Duey does a good job relaying an accurate historical perspective, while weaving a compelling story for the young reader. Still, a great addition to the book would have been a map illustrating the 2,000-mile journey undertaken by the characters. There is much history to be learned of the great western movement. And in the planned subsequent volumes of Hoofbeats it would be instructive to be able to follow the route taken by the settlers.

The descriptions of wagon train life and the perils of river crossing by barge are vivid and realistic. But the continuous thread of loneliness and despair may be a bit too heavy for some impressionable minds.                         

Cynthia Curran




Janet Muirhead Hill. Raven Publishing, P.O. Box 2885, Norris, MT 59745. 191 pp. Illus. 2003. $9.00.

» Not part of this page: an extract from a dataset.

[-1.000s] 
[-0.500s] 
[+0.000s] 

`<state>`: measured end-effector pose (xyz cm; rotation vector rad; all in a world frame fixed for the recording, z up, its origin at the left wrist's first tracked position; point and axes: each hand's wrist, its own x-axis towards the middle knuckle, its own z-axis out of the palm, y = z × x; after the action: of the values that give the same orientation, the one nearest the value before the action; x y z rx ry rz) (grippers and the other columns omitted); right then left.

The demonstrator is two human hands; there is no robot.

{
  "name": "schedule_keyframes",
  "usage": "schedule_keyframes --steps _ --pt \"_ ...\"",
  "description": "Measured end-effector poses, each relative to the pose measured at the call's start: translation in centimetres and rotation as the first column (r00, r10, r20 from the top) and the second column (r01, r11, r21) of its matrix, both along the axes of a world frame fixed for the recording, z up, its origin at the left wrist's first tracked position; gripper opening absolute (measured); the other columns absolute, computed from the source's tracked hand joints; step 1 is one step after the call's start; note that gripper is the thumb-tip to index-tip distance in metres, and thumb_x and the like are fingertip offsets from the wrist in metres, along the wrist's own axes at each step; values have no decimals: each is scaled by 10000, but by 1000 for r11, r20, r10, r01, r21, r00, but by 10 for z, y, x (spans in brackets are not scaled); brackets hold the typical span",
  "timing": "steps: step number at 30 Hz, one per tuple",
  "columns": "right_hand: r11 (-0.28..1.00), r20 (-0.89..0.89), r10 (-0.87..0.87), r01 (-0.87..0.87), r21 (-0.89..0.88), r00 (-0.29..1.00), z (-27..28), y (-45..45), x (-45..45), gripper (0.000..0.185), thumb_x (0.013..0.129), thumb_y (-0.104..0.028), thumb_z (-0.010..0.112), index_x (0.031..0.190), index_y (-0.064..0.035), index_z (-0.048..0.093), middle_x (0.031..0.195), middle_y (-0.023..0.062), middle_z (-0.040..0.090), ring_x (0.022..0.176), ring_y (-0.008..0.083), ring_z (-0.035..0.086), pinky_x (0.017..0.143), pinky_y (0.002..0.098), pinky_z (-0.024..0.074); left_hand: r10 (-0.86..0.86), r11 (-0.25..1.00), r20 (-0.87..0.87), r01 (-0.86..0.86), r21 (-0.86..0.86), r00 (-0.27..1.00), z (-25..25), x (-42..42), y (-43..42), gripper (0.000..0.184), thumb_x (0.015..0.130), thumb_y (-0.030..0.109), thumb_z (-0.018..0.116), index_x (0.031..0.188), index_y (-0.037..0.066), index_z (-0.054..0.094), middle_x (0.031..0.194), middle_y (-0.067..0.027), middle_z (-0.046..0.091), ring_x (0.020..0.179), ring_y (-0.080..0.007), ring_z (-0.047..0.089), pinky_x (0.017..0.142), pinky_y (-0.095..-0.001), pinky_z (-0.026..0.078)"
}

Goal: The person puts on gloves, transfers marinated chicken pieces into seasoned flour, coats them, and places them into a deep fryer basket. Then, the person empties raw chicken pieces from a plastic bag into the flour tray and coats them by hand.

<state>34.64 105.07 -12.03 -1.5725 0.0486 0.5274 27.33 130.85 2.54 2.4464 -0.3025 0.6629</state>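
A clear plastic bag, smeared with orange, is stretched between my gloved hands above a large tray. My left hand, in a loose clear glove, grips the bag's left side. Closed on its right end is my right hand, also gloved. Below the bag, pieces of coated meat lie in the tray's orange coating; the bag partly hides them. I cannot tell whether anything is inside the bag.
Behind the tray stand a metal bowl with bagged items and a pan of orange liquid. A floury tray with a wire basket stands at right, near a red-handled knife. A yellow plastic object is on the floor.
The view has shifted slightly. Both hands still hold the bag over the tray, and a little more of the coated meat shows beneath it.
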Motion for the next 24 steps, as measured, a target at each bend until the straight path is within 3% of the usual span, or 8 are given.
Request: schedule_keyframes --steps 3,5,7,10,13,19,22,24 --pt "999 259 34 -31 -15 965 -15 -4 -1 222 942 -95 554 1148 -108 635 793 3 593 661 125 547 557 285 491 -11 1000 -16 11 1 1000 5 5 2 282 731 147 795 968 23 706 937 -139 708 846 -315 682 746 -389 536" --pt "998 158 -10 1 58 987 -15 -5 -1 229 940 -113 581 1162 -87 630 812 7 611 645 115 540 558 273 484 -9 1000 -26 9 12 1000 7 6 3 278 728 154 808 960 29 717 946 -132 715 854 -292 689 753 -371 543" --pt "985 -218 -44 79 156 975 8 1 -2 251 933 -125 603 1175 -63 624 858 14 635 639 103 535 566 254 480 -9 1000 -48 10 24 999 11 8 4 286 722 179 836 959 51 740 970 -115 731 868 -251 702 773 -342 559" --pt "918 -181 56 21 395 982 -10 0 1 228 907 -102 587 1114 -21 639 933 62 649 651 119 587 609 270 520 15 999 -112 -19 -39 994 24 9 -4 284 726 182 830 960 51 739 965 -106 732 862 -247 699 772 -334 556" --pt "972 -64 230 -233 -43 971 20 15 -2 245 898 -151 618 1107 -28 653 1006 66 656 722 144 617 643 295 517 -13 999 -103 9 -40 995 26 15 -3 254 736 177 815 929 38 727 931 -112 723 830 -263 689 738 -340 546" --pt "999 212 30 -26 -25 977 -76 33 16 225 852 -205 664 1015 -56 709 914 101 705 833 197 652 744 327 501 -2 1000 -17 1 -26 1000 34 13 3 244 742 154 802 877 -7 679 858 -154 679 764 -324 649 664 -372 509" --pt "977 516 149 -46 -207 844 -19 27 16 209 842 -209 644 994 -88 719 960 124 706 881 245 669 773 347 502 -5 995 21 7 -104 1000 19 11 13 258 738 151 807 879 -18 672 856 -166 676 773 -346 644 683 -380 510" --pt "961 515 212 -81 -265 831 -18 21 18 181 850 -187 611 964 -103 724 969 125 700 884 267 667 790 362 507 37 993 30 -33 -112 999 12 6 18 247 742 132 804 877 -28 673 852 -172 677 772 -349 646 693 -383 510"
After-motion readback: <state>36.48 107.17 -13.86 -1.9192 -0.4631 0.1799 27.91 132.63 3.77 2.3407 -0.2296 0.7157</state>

This book is the fourth in Hill’s series chronicling the adventures of 11-year-old Miranda Stevens and her favorite horse, the stallion Starlight.

While it’s a continuation of their story, it’s still a good read on its own. Hill briefly informs readers of the story’s background, which was chronicled in the first three books.

She also does a great job of balancing the story of Miranda and Starlight with good lessons about life and growing up. This isn’t just a tale of a girl and her horse; it also addresses important issues that many young people face. Miranda’s father hasn’t been a part of her life, and her mother plans to remarry. And one of Miranda’s best friends has to battle against racism.

Miranda’s adventures in the book teach her life lessons. In the first chapter, she has to learn how to share her time with Starlight. A jockey comes to the farm to help train him for a racing career, and Miranda has to make peace with the fact that Starlight needs to accept other people, despite his strong bond with her.

Parts of the book will cause a well-informed reader to raise an eyebrow, such as when Starlight runs three races in three days and that Starlight’s owner allowed Miranda, a young girl, free rein to ride, handle and manage a stallion. Several times, Starlight’s behavior surpasses Miranda’s capabilities. But, usually, the details about Miranda’s work with him and life around the farm are on target. Yes, this is a book about a girl and the horse she loves, and Hill succeeds at creating

characters with whom readers can sympathize. But the author also addresses personal issues that will strike chords with many young readers. They’ll be able to share in Miranda’s love for her horse and her excitement as his career develops, while learning some valuable lessons about dealing with the challenges life brings.